Ordinarily, I would have been singing at church on Good Friday, but the service I would have been singing at was presented online by the ministers and readers only, with music pre-recorded by the main choir interpolated. Instead, I listened to a performance of the St Matthew Passion of J S Bach, which someone had recently mentioned and which I can’t remember ever having listened to in its entirety.

Today, following a theme, I tracked down a performance of the little-known Brockes Passion by Handel. The text, by Barthold Heinrich Brockes, draws on all four gospels and other sources, and was written during the 30 Years’ War, so there’s rather more blood and guts than in Bach’s versions. (Bach knew the text and Handel’s setting of it.)

The video I found, of an excellent performance by the North German Radio Choir and Le Concert Lorrain with soloists conducted by Stephan Schultz, had no subtitles, so I searched for the text.

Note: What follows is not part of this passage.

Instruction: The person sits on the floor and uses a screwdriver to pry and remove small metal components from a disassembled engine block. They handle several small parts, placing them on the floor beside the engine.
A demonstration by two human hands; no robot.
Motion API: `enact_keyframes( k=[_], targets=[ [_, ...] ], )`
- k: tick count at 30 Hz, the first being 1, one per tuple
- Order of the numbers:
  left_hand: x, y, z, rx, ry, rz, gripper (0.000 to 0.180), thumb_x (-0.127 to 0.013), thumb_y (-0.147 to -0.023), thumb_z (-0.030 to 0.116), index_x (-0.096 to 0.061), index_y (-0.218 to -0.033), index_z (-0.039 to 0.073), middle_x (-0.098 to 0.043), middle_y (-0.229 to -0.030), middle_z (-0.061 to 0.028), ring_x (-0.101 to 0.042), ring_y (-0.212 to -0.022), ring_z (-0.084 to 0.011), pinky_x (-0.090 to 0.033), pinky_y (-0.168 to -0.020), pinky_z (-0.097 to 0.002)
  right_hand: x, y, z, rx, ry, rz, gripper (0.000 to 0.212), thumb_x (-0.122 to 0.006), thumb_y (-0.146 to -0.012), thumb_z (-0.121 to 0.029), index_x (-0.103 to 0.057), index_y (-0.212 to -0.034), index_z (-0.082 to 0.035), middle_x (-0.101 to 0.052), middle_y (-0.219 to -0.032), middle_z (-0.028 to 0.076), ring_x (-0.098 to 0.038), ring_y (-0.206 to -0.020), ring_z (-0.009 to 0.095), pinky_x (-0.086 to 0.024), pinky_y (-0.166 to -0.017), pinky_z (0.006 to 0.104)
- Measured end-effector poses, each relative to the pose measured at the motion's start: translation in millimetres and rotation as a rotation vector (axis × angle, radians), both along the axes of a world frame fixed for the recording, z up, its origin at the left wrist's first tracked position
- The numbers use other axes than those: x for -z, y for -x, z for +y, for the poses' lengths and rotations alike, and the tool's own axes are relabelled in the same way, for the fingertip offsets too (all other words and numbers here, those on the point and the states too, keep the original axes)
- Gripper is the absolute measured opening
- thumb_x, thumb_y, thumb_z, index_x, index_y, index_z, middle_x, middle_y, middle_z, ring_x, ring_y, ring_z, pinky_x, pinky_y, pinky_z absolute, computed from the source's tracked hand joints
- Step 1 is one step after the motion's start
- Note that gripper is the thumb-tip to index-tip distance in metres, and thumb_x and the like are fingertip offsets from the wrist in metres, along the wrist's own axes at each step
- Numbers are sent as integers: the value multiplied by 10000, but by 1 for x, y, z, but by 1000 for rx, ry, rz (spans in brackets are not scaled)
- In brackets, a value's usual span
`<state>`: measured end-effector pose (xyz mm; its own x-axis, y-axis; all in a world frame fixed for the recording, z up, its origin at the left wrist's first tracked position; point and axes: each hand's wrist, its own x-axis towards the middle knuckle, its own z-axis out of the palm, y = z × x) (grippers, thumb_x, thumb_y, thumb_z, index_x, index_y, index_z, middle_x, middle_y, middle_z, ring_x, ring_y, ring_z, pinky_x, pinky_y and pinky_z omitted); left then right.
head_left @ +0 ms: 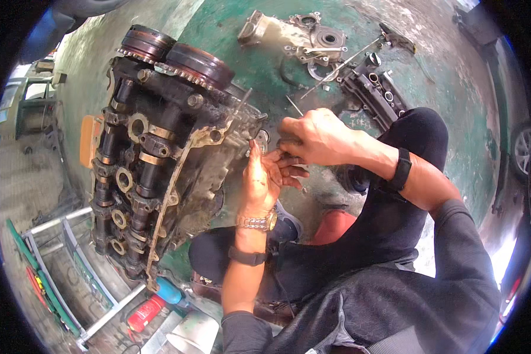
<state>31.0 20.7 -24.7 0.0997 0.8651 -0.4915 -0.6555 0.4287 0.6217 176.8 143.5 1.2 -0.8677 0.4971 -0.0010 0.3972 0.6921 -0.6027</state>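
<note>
From the head view, I kept my left hand [261, 180] open, palm up, beside the end of the cylinder head [159, 147] standing on the green floor [265, 71], as a tray for what my right hand [312, 138] worked at. My right fingers were pinched narrow over that palm; whatever small part they held was hidden. The timing cover [295, 35] and a long rod [342, 65] lay well apart behind.

small part hidden between hands [280, 159], car wheel [525, 150] cropped
</note>
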Motion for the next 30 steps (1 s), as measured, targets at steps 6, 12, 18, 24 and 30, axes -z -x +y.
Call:
enact_keyframes(
  k=[6,12,18,24,30],
  targets=[
    [4,1,-3,-49,-1,-100,908,-171,-874,744,-573,-1156,-20,-652,-1051,-180,-671,-874,-316,-561,-642,-369,3,0,-1,-169,-32,68,201,-630,-807,-237,-590,-859,-47,-601,-690,171,-607,-647,371,-474,-560,451],
    [-1,0,2,-95,38,-129,876,-177,-878,737,-550,-1195,10,-643,-1088,-157,-660,-914,-284,-555,-680,-373,-1,-1,2,-24,-44,116,205,-664,-786,-235,-623,-853,-46,-622,-699,142,-631,-655,346,-495,-574,417],
    [19,-16,1,-213,1,-12,787,-265,-898,699,-580,-1139,20,-635,-1043,-97,-614,-948,-203,-481,-849,-329,-7,4,-25,-185,155,328,234,-680,-799,-202,-579,-900,-17,-612,-708,159,-616,-601,335,-496,-554,406],
    [44,-35,7,-476,110,176,728,-351,-882,693,-613,-972,20,-651,-889,-91,-619,-838,-196,-474,-760,-346,-7,6,-43,-224,269,54,277,-671,-791,-91,-609,-1039,16,-643,-760,197,-611,-542,221,-466,-527,325],
    [43,-40,30,-340,20,719,563,-335,-963,479,-585,-807,0,-538,-575,-225,-592,-594,-323,-458,-632,-441,11,4,-23,6,251,23,163,-602,-846,-78,-593,-973,24,-637,-752,111,-524,-650,131,-455,-601,315]
  ],
)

Unfortunately, I found a text entirely in German (which I won’t identify), which I got Google to auto-translate for me. The first problem was that the German text is badly typeset. The second was that it’s full of 18th century formal religious and/or poetic words, which obviously Google Translate doesn’t have a large dataset for. For either or both reasons, the English translation was at best questionable and at worst outright hilarious. Sometimes there was an obvious reason for it, even with my low level of German (I can spot obvious cognates, and have picked up a few other words along the way, and Google sometimes does better with single words than with a poetic sentence.

(I don’t want to sound like I’m singling Google Translate out here. One of the few things I know about auto-translation is that it’s very very hard. I’m more surprised that it gets so much right.)

(Strong language warning for one word after the break.)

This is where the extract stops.